I ended up reworking this and adding a whole new paragraph:

Of course, we also want an indication that the minimal simulation defined
in the previous section is reasonably representative of the sorts of real-world
situations in which we might want to use these controllers.  Importantly,
this physical instantiation does not have to exactly match one particular
parameter setting of the minimal simulation.  Rather, we want a physical system
that shares basic functional similarities to the minimal simulation defined
previously.

For example, we want the inputs to the system to act like $u$, in that a
positive number will increase some velocity $v$ which will in turn increase some
sensor value $q$.  We want there to be some sort of external force applied that
affects $q$, and we want that external force itself to be a function of $q$.

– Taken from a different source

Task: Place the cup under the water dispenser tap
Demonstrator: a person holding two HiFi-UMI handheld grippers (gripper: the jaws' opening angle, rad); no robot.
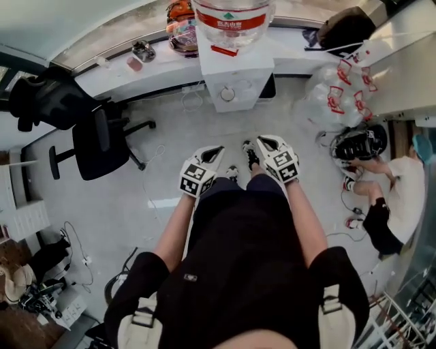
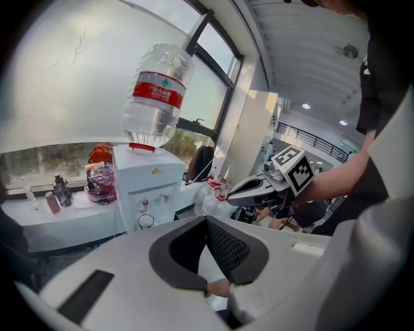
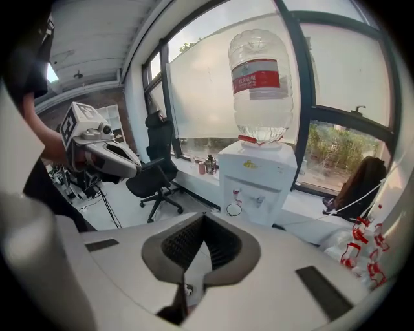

We want there to be communication delays and noise in the sensory and motor
system, and we want all of these effects to be somewhere within the extreme
ranges covered by the minimal simulation.  While this cannot prove that hardware
that is successful in simulation will always be successful in any similar
real-world task, it at least gives an existence proof that there is at least
one real-world task where it also performs reasonably.